Workers’ compensation is a form of insurance that can be invaluable for people who suffer injuries or illnesses which arise from performing job-related duties.
Although workers’ comp can provide coverage for medical treatment and supplementary lost wages, regardless of who’s at fault, there are situations where injured workers may face barriers to recovering the benefits they need. One situation involves employer drug testing.
Workers’ Comp Process & Drug Testing in New York: Potential Issues
Workers who suffer injuries must initiate the workers’ compensation process by reporting any accident, injury, or illness to their employer. What happens next depends on the circumstances involved, but will generally involve workers being treated in an emergency room, urgent care clinic, or by a workers’ comp doctor chosen by their employer.
In either case, employers may have policies requiring injured workers to be drug tested as part of their initial evaluations following a work accident. Employer required drug tests can raise many challenges in a workers’ comp case, which is why contacting an experienced workers’ comp attorney as soon as possible after your accident can help you navigate the process ahead, and effectively handle any complexities that arise.

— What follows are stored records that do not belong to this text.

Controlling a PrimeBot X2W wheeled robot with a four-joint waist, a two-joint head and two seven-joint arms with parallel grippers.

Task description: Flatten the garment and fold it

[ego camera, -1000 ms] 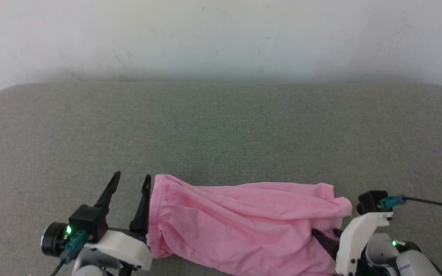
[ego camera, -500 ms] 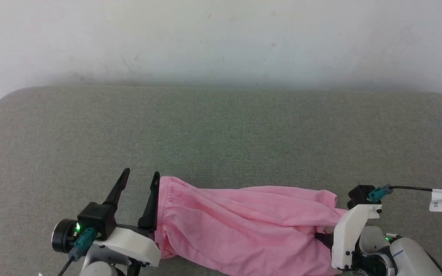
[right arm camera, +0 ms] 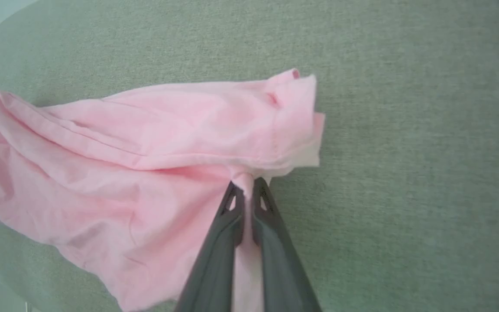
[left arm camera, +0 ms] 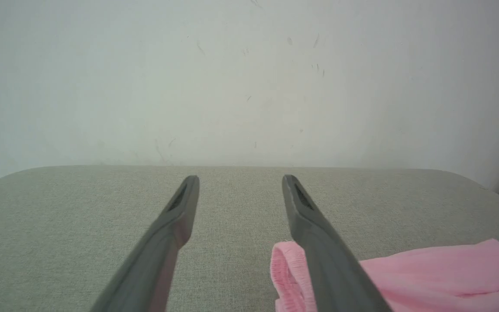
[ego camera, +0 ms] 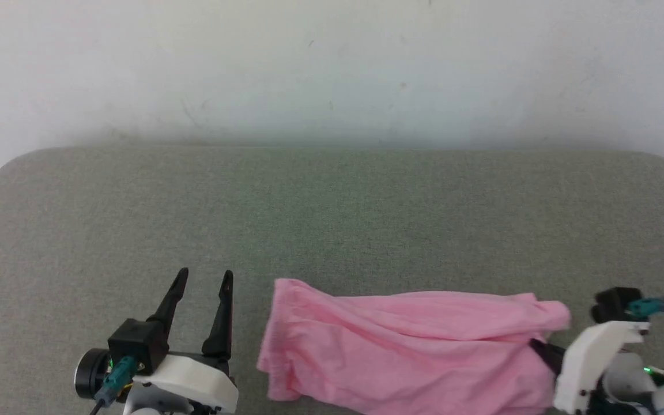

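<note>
Grey-green cushion bears the garment, pinched by the right gripper, jaws tight; left gripper stands jaws wide.

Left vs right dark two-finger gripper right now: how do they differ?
Jaws: the left gripper stands wide open; the right gripper is shut.
Load: the left gripper holds nothing; the right gripper pinches a fold of the light-pink wrinkly garment.
Place: the left gripper sits apart from the garment's gathered waistband end; the right gripper is at the opposite end.
Shared: long dark fingers, low over the grey-green fabric surface.
</note>
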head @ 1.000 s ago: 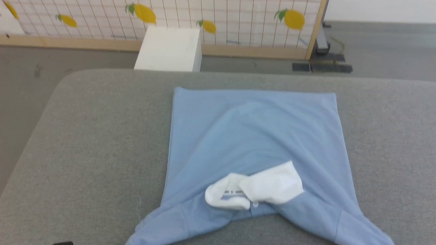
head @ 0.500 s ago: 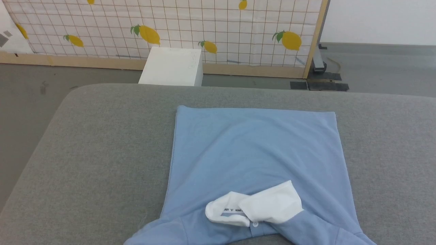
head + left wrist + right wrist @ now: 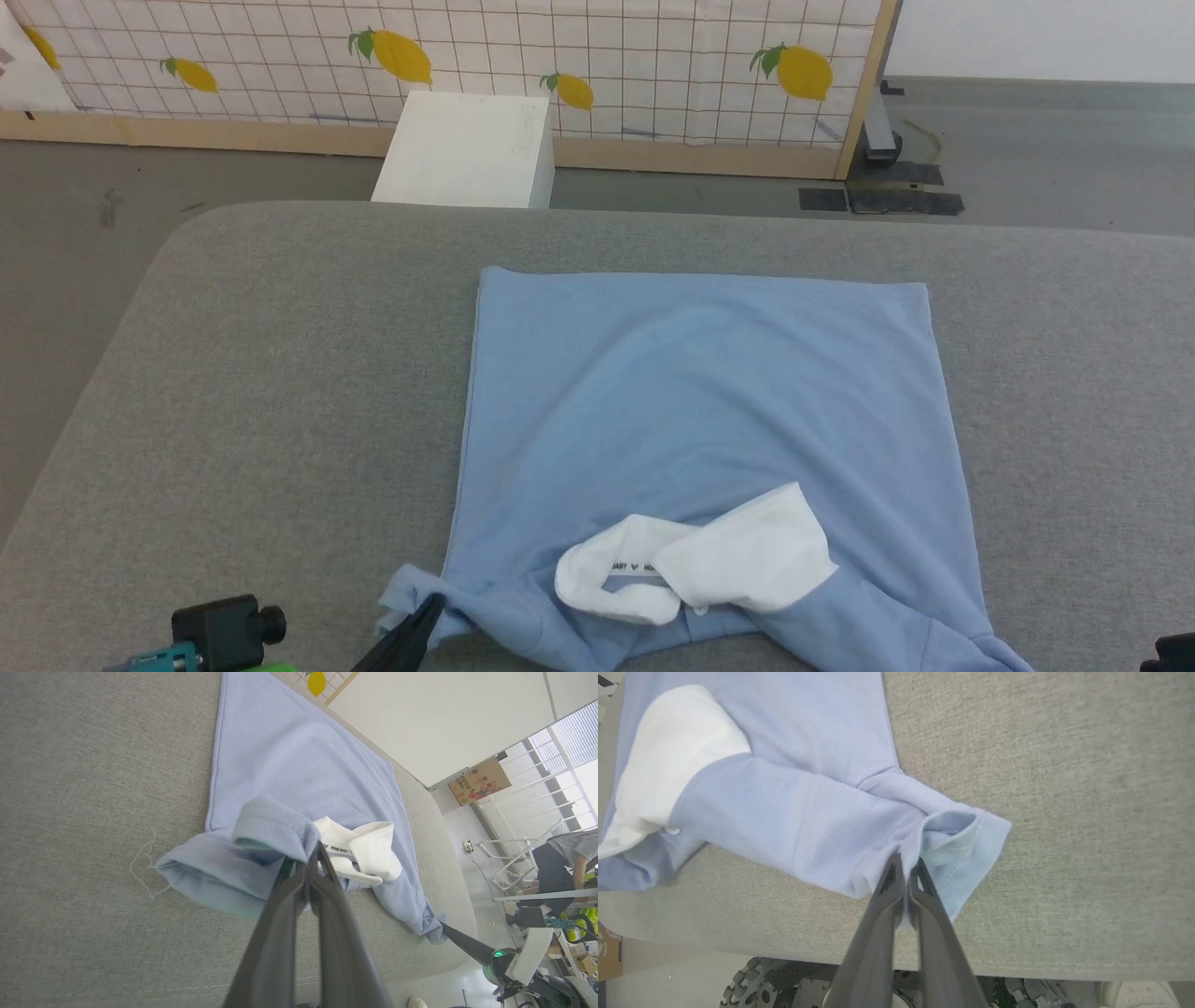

Common issues associated with workers’ comp drug tests include:
- Specific workplace policies – Because employers may have different policies when it comes to workplace accidents and drug testing, it is important to understand what those policies are in your workplace. While most employers require drug testing after a work injury, for example, some may require drug tests immediately after an accident, rather than at an initial medical evaluation, even if workers aren’t in need of emergency medical evaluations or treatment.
- Putting benefits at risk – Should workers test positive for controlled substances, they may be at risk of losing their workers’ comp benefits, including benefits for medical care and lost income, which are often critical to ensuring the health of injured workers and their ability to support themselves and their families when their injuries cause them to miss work. Section 10 of New York State Workers’ Compensation Law states that workers can be denied benefits if their injuries are caused solely by intoxication, but the law also presumes injuries are not caused solely by intoxication (§21(4)).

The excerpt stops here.